While the immediate problem must be addressed, officials also should be looking at long-term solutions. To overcome the disparities that put Blacks and Latinos communities in this position, we need bold ideas from state and local levels.

In their report, AARP Illinois, the Chicago Urban League, the Resurrection Project and Asian Americans Advancing Justice presented a list of innovative ideas that the governor, the General Assembly, as well as county and city officials, should consider.

Rather than waiting until a crisis such as COVID-19 strikes again, governments and health systems should invest in community-based health equity programs with measurable outcomes on chronic health issues.

This shouldn’t be a quick hit to address a current crisis.
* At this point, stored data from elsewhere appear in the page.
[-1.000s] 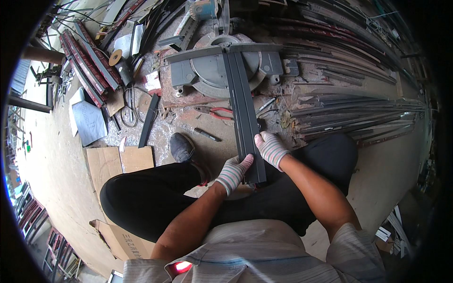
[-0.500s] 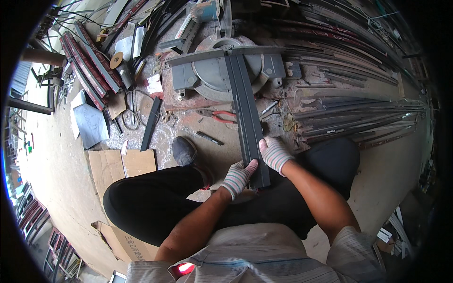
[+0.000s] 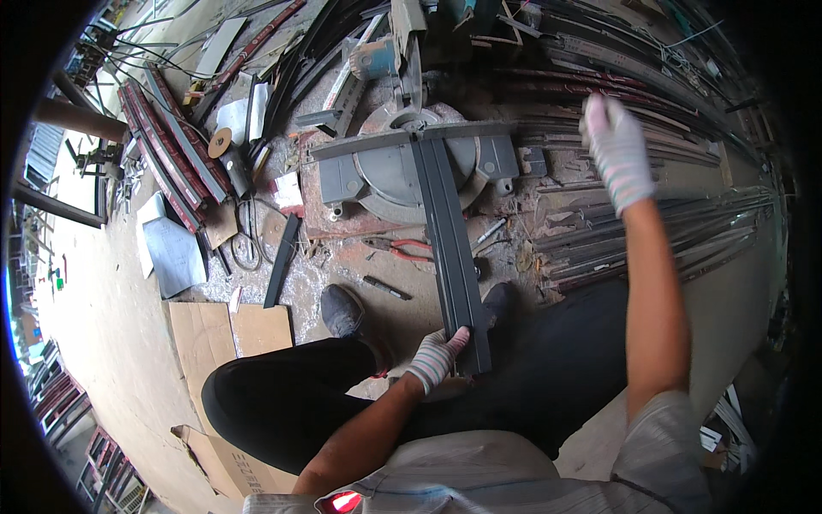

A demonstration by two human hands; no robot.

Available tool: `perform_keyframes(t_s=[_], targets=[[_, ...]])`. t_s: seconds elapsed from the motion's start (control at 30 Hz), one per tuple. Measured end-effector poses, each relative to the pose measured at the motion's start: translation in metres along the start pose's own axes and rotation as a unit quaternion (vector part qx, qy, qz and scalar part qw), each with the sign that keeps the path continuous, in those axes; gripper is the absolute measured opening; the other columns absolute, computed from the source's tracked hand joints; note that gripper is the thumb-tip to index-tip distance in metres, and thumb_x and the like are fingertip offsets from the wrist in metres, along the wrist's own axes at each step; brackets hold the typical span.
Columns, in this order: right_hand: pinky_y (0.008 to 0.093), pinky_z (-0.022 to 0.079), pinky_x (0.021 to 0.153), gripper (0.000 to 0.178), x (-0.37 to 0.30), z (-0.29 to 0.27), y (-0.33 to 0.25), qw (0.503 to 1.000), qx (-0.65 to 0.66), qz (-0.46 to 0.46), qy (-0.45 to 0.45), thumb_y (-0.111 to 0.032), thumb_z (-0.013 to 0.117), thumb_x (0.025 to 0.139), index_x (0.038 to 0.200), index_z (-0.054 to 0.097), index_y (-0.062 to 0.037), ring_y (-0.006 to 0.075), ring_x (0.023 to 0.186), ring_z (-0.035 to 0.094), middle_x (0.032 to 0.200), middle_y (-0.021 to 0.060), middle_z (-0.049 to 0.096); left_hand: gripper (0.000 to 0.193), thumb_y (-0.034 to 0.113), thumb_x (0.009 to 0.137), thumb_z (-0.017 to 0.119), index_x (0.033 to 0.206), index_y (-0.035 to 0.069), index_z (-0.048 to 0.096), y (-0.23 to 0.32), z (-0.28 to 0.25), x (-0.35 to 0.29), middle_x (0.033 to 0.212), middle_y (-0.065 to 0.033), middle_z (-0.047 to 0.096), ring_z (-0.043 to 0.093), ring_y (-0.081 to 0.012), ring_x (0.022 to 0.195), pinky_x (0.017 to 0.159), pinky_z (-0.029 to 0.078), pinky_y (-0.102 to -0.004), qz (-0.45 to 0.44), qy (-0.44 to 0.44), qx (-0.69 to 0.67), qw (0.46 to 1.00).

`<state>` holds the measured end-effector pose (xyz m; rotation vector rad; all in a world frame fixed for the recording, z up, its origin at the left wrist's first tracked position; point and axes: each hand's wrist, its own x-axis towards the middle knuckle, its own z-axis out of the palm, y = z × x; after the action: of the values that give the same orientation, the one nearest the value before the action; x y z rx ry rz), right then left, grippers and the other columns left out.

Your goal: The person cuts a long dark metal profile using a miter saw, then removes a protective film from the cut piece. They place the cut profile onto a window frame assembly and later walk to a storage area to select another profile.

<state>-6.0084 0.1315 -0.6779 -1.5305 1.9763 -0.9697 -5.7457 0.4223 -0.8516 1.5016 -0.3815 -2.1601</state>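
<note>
My left hand (image 3: 435,358), in a striped knit glove, is closed round the near end of a long dark grey metal profile (image 3: 452,240). The profile's far end lies on the round table of a miter saw (image 3: 390,176), against its fence (image 3: 342,146). Over the bundle of long strips at the right, my gloved right hand (image 3: 618,154) is raised, away from the profile. Motion blurs its fingers, so their grip is unclear. Beside the profile lie red-handled pliers (image 3: 407,248), a black marker (image 3: 387,287) and a light-coloured pen (image 3: 491,230).
Long strips (image 3: 634,214) lie stacked at the right. Maroon-and-grey profiles (image 3: 167,141), paper sheets (image 3: 174,253) and a short dark strip (image 3: 281,261) are on the floor at the left. Flattened cardboard (image 3: 201,330) lies by my left knee. The saw's blue motor (image 3: 372,60) stands behind its table.
My right hand has let go of the profile and swung up and right over the stacked strips. My left hand keeps its hold. The whole view has shifted slightly.
</note>
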Motion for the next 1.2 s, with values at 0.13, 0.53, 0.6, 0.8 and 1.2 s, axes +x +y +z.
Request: perform_keyframes(t_s=[0.13,0.53,0.6,0.8,1.2], targets=[[0.0254,0.051,0.066,0.046,0.105,0.004,-0.06,0.984,0.097,-0.147,-0.015,-0.048,0.057,0.098,0.116,0.064,-0.0057,0.0096,0.073,0.059,0.093,0.0027,0.064,0.038,0.031,0.099,0.065,0.117,-0.002,0.068,0.004,-0.002,-0.004,0.098,-0.003,0.07,0.062,-0.0118,0.085,0.078,0.053,-0.0304,-0.002,0.013,0.023,1.0],[0.0398,0.053,0.069,0.056,0.223,0.083,-0.187,0.959,-0.163,-0.183,-0.143,-0.048,0.055,0.096,0.116,0.066,0.0029,0.0263,0.081,0.063,0.097,0.0171,0.069,0.041,0.037,0.099,0.064,0.114,-0.001,0.068,0.0,-0.001,0.004,0.087,-0.0008,0.067,0.057,-0.0095,0.071,0.064,0.05,-0.0285,-0.041,0.003,0.056,0.998],[0.0398,0.053,0.069,0.055,0.221,0.087,-0.182,0.958,-0.161,-0.181,-0.15,-0.048,0.055,0.096,0.116,0.066,0.0027,0.0262,0.08,0.063,0.097,0.017,0.069,0.043,0.04,0.099,0.064,0.112,0.0,0.069,0.022,0.011,-0.007,0.079,0.0007,0.065,0.054,-0.0085,0.062,0.055,0.046,-0.0276,-0.038,0.007,0.052,0.998],[0.0398,0.053,0.069,0.053,0.215,0.099,-0.175,0.957,-0.156,-0.181,-0.163,-0.046,0.055,0.095,0.115,0.065,0.0024,0.0259,0.08,0.063,0.096,0.0165,0.069,0.044,0.043,0.1,0.061,0.112,0.002,0.07,-0.005,0.002,0.004,0.069,0.003,0.059,0.047,-0.0077,0.053,0.048,0.039,-0.0271,-0.03,0.01,0.108,0.994],[0.0398,0.053,0.069,0.05,0.207,0.107,-0.166,0.957,-0.148,-0.182,-0.172,-0.043,0.056,0.094,0.114,0.065,0.0016,0.0254,0.079,0.062,0.094,0.0157,0.068,0.042,0.035,0.099,0.065,0.118,-0.002,0.066,0.014,0.002,-0.004,0.1,0.0017,0.066,0.056,-0.0081,0.088,0.081,0.049,-0.0246,-0.042,-0.013,0.039,0.998]])
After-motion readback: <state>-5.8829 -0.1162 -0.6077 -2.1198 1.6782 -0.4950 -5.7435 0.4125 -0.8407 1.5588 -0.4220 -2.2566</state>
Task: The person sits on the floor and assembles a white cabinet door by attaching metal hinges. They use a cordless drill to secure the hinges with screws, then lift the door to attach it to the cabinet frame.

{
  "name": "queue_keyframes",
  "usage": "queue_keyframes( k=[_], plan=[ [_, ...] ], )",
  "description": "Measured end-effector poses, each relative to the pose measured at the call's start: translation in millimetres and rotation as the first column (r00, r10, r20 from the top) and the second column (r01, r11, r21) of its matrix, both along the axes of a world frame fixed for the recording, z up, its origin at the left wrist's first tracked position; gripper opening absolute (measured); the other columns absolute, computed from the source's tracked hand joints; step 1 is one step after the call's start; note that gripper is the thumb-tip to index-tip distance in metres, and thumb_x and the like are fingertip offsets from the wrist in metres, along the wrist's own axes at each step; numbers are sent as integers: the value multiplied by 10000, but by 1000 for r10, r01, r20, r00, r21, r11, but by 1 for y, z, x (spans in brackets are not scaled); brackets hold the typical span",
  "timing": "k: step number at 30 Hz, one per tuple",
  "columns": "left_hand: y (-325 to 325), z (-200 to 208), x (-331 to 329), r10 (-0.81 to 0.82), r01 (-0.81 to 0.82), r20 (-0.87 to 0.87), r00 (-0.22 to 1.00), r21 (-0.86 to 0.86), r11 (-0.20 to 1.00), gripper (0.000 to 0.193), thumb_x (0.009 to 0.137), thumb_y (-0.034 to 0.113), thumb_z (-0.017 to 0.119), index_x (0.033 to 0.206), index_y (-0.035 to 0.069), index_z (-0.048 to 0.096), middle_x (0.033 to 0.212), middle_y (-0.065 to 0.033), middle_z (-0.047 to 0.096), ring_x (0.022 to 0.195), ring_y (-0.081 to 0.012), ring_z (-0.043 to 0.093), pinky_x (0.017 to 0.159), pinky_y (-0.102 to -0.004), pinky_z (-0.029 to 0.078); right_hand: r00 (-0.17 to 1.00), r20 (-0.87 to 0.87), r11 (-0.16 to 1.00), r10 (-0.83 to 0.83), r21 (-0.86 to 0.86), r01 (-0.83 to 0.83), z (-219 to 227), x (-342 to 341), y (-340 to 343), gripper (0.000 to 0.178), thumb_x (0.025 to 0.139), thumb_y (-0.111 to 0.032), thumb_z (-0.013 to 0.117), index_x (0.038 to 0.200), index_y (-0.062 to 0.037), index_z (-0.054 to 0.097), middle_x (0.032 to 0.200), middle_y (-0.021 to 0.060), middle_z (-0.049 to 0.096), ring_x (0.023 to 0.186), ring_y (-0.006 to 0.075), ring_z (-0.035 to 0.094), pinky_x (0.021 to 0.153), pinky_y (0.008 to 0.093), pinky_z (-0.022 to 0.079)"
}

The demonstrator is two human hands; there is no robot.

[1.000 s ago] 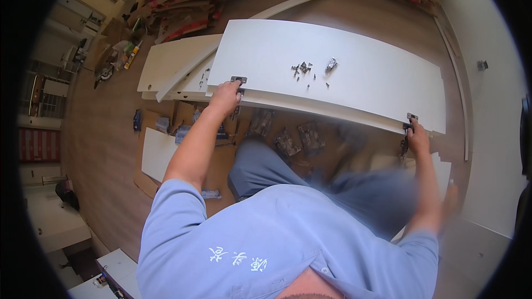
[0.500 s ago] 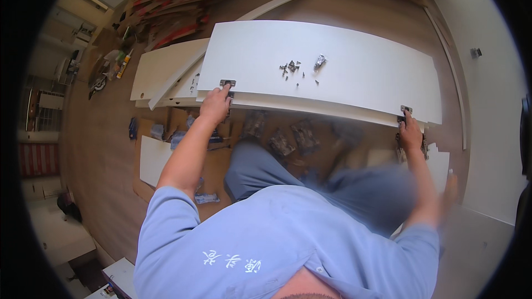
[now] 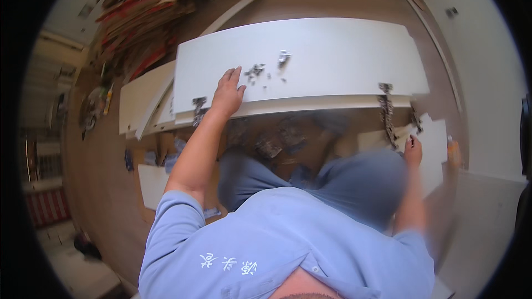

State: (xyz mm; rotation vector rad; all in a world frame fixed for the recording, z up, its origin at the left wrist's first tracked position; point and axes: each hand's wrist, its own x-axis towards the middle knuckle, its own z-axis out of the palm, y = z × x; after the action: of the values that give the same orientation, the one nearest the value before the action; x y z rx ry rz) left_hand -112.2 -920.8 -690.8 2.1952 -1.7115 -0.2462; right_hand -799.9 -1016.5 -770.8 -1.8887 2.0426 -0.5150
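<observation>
Head view: left hand released, fingers extended beside loose screws; right hand curled, grasp unclear. The white panel looks stiff, probably heavy; best held at opposite ends.

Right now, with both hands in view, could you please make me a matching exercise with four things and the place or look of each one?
Column 1
1. Left hand
2. Small metal parts
3. Right hand
4. Cardboard pile

Column 2
A. Brown with red marks, at the upper left of the picture
B. Nearer the person than the big white board, on the right
C. Over the left half of the big white board
D. Dark, lying in a loose scatter on the big white board

Pairs: 1-C, 2-D, 3-B, 4-A
</observation>
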Motion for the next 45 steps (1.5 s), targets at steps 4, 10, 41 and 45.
queue_keyframes(
  k=[4, 10, 41, 45],
  plan=[
    [-49, -24, -12, -144, 146, -23, 989, 89, 985, 626, 926, -25, 488, 1535, 113, 438, 1552, -267, 397, 1452, -410, 369, 1212, -458, 323, 949, -144, 944, -279, 143, 299, -29, -60, 86, 480, 862, -300, 719, 1300, -114, 653, 1252, 178, 648, 1172, 363, 621, 1020, 450, 492],
    [-61, -16, -13, -169, 166, 147, 975, 28, 986, 311, 925, 32, 589, 1203, 82, 718, 1275, -150, 662, 1219, -341, 601, 1047, -410, 483, 950, -126, 921, -287, 236, 310, -54, -46, 141, 850, 762, -224, 764, 1514, -64, 403, 1454, 202, 507, 1364, 374, 484, 1133, 433, 418],
    [-19, 3, -46, -79, -340, -847, -525, 124, 932, 257, 1065, 30, 408, 1233, -16, 598, 1122, -156, 682, 1000, -239, 694, 873, -324, 626, 389, 883, 878, 261, -51, -475, 285, 133, 1, 670, 818, -174, 811, 1407, -24, 532, 1149, 117, 699, 940, 185, 663, 893, 339, 543],
    [12, 30, -92, 8, -169, -829, -559, 124, 978, 233, 1077, 138, 498, 1244, 15, 604, 1105, -120, 719, 994, -215, 723, 809, -279, 639, 365, 814, 716, 452, -88, -692, 266, 209, 9, 470, 831, 13, 780, 1277, -5, 634, 1169, 70, 705, 1048, 147, 646, 949, 324, 509]
  ],
)
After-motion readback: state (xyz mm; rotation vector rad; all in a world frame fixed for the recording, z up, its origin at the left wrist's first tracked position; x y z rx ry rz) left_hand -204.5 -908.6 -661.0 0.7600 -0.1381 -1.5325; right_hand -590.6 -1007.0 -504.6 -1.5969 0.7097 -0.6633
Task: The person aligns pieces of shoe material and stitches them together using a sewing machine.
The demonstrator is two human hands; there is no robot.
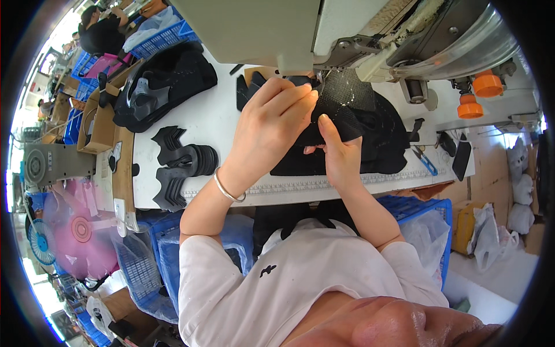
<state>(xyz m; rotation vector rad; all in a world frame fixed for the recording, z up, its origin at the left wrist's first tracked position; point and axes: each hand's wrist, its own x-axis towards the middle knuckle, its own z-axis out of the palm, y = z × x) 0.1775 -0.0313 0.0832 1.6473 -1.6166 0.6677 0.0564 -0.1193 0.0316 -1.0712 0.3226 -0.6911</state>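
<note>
Under the head of a sewing machine (248, 29) lies a black mesh fabric piece (350, 95), partly on other black material. My left hand (272, 124) is closed in a pinch right beside the needle area. What its fingertips hold, if anything, is hidden. Lower and to the right, my right hand (342, 159) grips the near edge of the mesh piece, thumb on top and fingers underneath. More black fabric (387, 136) spreads on the table to the right of that hand. A stack of dark shaped pieces (184, 162) sits left of my left forearm.
A pile of black pieces (167, 87) occupies the table's far left. Blue-handled snips (425, 161) and a black phone-like object (461, 156) lie at the right. A ruler strip (300, 188) runs along the front edge. Blue crates (165, 260) and a pink fan (81, 228) stand left.
</note>
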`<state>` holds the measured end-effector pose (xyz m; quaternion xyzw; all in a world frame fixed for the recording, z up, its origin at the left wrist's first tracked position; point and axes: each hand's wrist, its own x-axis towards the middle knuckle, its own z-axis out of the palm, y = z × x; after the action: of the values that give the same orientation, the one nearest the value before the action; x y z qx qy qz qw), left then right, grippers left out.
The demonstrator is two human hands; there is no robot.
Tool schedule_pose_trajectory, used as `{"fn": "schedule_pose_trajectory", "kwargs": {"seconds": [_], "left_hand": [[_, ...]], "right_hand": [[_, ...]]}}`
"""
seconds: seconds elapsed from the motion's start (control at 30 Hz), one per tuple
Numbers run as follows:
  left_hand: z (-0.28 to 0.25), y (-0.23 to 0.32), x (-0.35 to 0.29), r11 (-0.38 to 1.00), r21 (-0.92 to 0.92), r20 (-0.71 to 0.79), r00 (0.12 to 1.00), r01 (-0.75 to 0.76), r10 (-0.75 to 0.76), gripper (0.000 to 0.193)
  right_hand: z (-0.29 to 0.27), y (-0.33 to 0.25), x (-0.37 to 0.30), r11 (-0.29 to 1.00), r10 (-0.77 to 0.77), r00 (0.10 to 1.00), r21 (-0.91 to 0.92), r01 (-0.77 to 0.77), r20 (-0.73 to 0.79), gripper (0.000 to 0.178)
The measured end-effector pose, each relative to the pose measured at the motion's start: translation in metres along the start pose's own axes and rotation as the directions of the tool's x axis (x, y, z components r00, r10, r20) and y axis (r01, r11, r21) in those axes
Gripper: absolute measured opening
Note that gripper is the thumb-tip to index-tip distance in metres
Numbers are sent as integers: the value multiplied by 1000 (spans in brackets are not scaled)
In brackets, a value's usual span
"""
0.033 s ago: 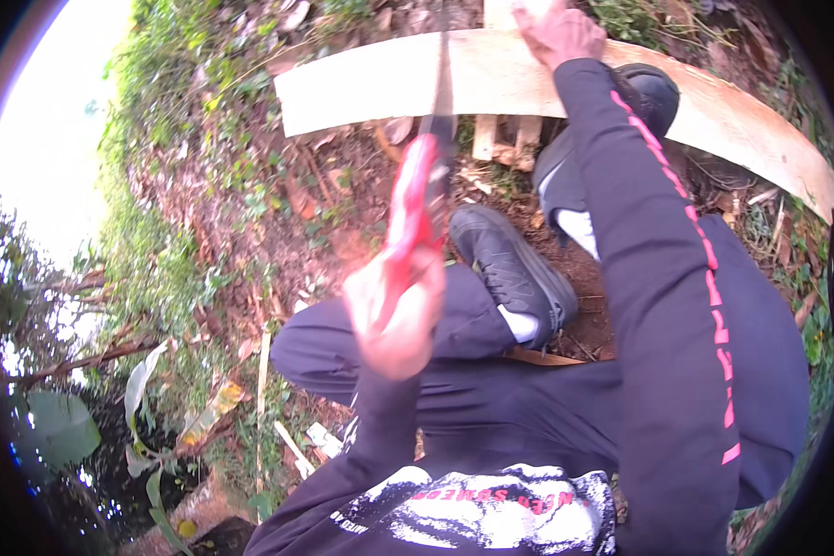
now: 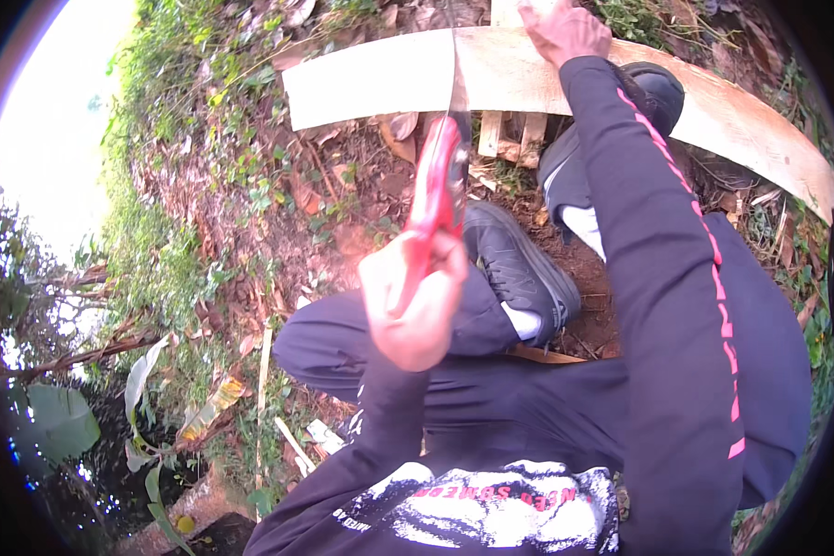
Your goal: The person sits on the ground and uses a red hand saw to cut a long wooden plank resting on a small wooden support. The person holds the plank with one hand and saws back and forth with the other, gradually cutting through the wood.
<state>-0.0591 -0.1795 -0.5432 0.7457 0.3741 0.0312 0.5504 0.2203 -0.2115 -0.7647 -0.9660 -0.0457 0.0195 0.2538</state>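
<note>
Across the top of the frame lies the pale wooden board [image 2: 621, 88], a long plank that bends with the lens from upper centre down toward the right edge. Your saw [image 2: 445, 157] stands over it just left of the top centre: the thin blade runs up across the board's near edge, and the red handle comes down toward the middle of the picture. Your left hand [image 2: 415, 301] is clamped around that red handle at mid-frame, fingers wrapped tight. Your right hand [image 2: 563, 30] is pressed flat on the board at the top, right of the blade, fingers spread on the wood rather than gripping anything; the black sleeve with a pink stripe [image 2: 695, 232] runs down from it to the lower right.

Under the board, short wooden blocks [image 2: 514, 134] show just right of the blade. Below them your black shoe [image 2: 519, 264] rests on bare soil, and a second dark shoe [image 2: 653, 93] sits against the board's near edge at upper right. Leaf litter and green weeds [image 2: 213, 185] fill the left half of the frame.
</note>
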Motion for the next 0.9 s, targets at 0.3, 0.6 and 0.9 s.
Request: {"fn": "schedule_pose_trajectory", "kwargs": {"seconds": [0.3,0.6,0.9], "left_hand": [[-28,-11,-59,995,-95,-30,1000,-4,1,9],[0,-8,-22,969,198,-134,975,-146,175,5],[21,-7,32,499,704,218,823,-505,525,17]], "right_hand": [[-14,15,5,996,-71,996,-41,73,61,78],[-17,1,5,999,-10,994,34,6,107,71],[-17,13,14,1000,-20,997,18,18,71,69]]}}
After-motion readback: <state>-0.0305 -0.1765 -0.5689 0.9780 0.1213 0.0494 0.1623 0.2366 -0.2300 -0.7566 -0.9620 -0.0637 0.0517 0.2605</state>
It must be a long-term investment of five or more years in order to have a permanent impact on public health, the report said.

In Illinois, 9% of all adults ages 50-64, almost a quarter of a million individuals, lack health insurance coverage. Of that group, only 6% are white, compared with 12% of African Americans and 22% of Latinos.

To improve access to affordable care, there needs to be income-based standards for premiums, copayments, deductibles and out-of-pocket health care costs, the report said. Subsidies should be provided for people with low and moderate incomes.

More than 7 million older adults in the United States are primarily homebound, so telemedicine is an important tool. These services should be expanded to older adults of color and their caregivers. Public and private sector funding is needed to improve access to high-speed internet access and purchase equipment needed for telehealth.

For centuries, America has gotten away with ignoring health inequities for Black people. During a pandemic, everyone pays the price for that neglect.

Unless health officials figure out how to quickly get more vaccines into the arms African Americans and Latinos, COVID-19 will plague the entire country for a very long time.